[ClangIR][GSoC2025] Validate existing Clang CodeGen test coverage with ClangIR (original) (raw)

February 7, 2025, 2:07am 1

Description

The ClangIR (CIR) project aims to establish a new intermediate representation (IR) for Clang. Built on top of MLIR, it provides a dialect for C/C++ based languages in Clang, and the necessary infrastructure to emit it from the Clang AST, as well as a lowering path to the LLVM-IR dialect. ClangIR upstreaming is currently in progress.

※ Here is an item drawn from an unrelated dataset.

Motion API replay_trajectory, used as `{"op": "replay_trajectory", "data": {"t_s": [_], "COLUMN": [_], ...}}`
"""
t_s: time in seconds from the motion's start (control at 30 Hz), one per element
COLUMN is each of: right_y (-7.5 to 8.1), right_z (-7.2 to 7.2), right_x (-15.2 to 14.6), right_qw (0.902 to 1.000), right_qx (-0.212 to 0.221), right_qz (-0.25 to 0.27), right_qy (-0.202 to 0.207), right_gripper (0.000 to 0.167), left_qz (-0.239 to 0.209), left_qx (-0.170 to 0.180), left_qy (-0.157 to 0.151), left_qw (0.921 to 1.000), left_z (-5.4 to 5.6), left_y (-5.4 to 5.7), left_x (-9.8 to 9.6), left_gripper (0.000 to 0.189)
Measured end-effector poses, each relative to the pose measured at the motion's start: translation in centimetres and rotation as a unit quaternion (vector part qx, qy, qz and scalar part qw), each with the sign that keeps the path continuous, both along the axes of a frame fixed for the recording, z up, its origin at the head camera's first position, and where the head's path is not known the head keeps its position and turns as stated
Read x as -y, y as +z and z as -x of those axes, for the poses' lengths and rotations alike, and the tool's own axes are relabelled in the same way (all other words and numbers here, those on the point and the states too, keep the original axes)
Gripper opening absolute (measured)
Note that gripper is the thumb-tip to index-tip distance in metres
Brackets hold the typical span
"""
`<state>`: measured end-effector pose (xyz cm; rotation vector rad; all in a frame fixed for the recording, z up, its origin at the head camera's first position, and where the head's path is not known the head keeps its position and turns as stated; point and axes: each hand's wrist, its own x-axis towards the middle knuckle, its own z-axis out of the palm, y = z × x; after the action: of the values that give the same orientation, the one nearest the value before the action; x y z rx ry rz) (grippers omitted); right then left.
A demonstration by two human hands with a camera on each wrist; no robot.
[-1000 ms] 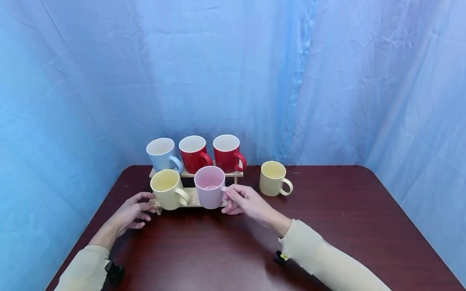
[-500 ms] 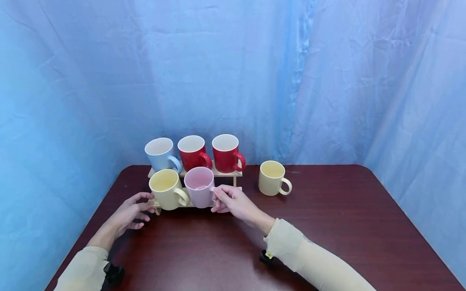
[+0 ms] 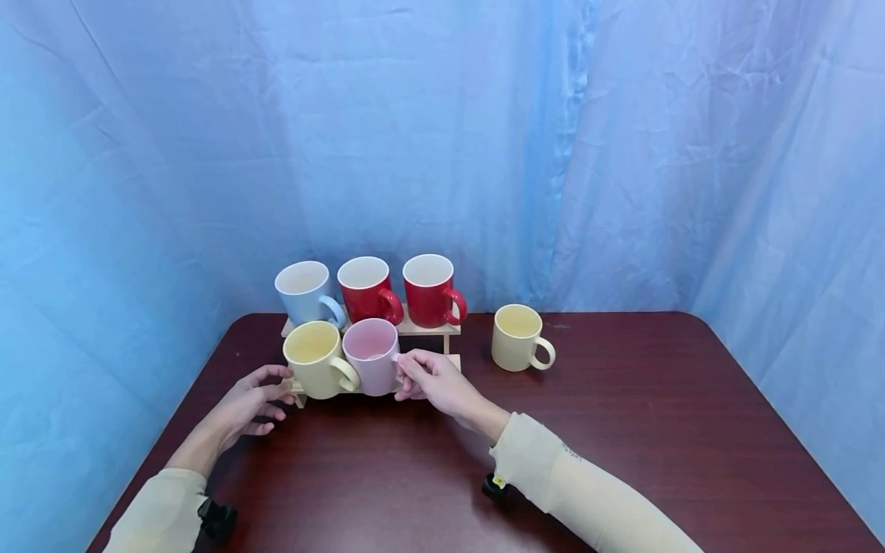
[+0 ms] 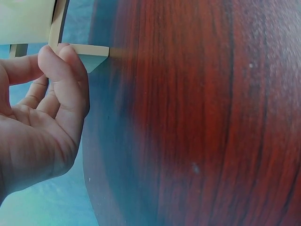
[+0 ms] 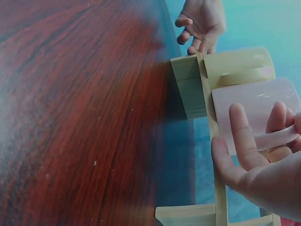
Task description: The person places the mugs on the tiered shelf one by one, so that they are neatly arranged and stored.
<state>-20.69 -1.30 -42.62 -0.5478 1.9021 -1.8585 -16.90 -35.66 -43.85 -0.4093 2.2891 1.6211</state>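
Note:
My right hand [image 3: 439, 388] pinches the handle of a pink mug [image 3: 369, 357]. The mug is upright at the lower tier of a two-tier wooden rack [image 3: 452, 361], close beside a yellow mug [image 3: 311, 365]. In the right wrist view the handle lies between curled fingers, other fingers extend beside the pink mug [image 5: 249, 106]. My left hand [image 3: 249, 403] has its fingers spread, fingertips at the rack's left end. The left wrist view has these fingertips by the rack's corner [image 4: 94, 49]; their exact contact is partly hidden.
On the upper tier stand a light blue mug [image 3: 302, 296] and two red mugs, one in the middle [image 3: 362, 296] and another at the right [image 3: 426, 296]. A second yellow mug [image 3: 515, 342] stands on the dark wood table [image 3: 622, 430]. Blue curtains [image 3: 442, 130] surround the table.
My right hand has moved left with the pink mug, from the lower tier's middle to close beside the yellow mug. The left hand stays at the rack's end.

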Motion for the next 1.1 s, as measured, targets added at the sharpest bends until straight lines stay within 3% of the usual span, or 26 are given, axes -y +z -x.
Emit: {"op": "replay_trajectory", "data": {"t_s": [0.4,0.87,1.1], "right_y": [0.5,0.2,-0.2], "right_z": [0.2,0.4,0.3], "right_x": [1.1,-0.3,-0.4], "right_qw": [0.9998,0.9994,0.9995], "right_qx": [-0.006,0.016,0.022], "right_qz": [-0.019,-0.026,-0.012], "right_qy": [0.008,0.018,0.021], "right_gripper": [0.030,0.032,0.033], "left_qz": [0.008,-0.009,-0.001], "left_qx": [-0.011,-0.012,-0.012], "left_qy": [0.007,0.011,0.007], "left_qw": [0.9999,0.9998,0.9999], "left_z": [-0.9,-0.5,-0.2], "left_y": [0.8,-0.6,0.2], "left_x": [0.9,-0.4,-0.4], "left_gripper": [0.045,0.043,0.042]}}
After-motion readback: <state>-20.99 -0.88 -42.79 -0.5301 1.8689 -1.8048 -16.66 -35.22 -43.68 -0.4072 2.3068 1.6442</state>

In order to give community more frequent updates it’d be great if we can report ClangIR progress by measuring the coverage of existing Clang’s CodeGen tests in face of a ClangIR enabled pipeline. By collecting information on crashing, passing or failing tests we can come up with a metric that is easier to report and understand, provide entry points for newcomers looking for tasks and help the project by classifying existing issues. Existing Clang CodeGen tests live in clang/test/CodeGen* and can be found in different states of ClangIR support:

FileCheck fails. LLVM IR builds but FileCheck fails to match output.
- LLVM IR differs because ClangIR pipeline is emitting different IR (e.g. different instructions are used, missing attributes). Issues need to be created and ClangIR needs to be fixed.
- LLVM IR differs because CHECK lines need be made more flexible (LLVM-IR dialect output is different, SSA value names, order of attributes, etc). It’s possible a tool like llvm-canon might be of good use here.
Test crash / error. ClangIR doesn’t support some C/C++ construct or LLVM lowering hasn’t been implemented.
Test pass. Yay!

In order to retrieve the information above, the student needs to make changes to Clang’s testing infra (LIT configs, scripts, tests, ???) such that it’s easier to replay the same invocations with ClangIR enabled, compare against traditional pipeline result or retrieve special directives from tests. It’s not clear what is the best methodology just yet, but it’s expected that submitted proposals that want to be taken seriously should present few possible ideas on how to achieve this, prior discussion with other members of the community is encouraged. The student is also expected to interact with the ClangIR community, file github issues, investigate and/or make changes to failing codegen tests.

Expected result

Build the infrastructure to run tests and collect results.
Present the results in a way that is easy to display on the web.
File issues or change check lines for 50% of the “FileCheck fails” category above. The only CodeGen tests directories that need consideration at this time:

clang/test/CodeGen
clang/test/CodeGenCXX
clang/test/CodeGenOpenCL
clang/test/CodeGenCUDA

Bonus points: find ways to automate/facilitate changes to tests, put PRs to fix problems in ClangIR.

Requirements

Skills: Python, intermediate C++ programming skills and familiarity with how to use a compiler as a power user are required. Prior experience with LLVM IR, MLIR, Clang or ClangIR programming is a big plus, but not required.
Project size: Large
Difficulty: Medium
Mentors: Bruno Cardoso Lopes, Andy Kaylor

Hello,
I’m really interested and would love to contribute, especially now that i have spent some time learning MLIR. I have started looking into the codebase to get familiar.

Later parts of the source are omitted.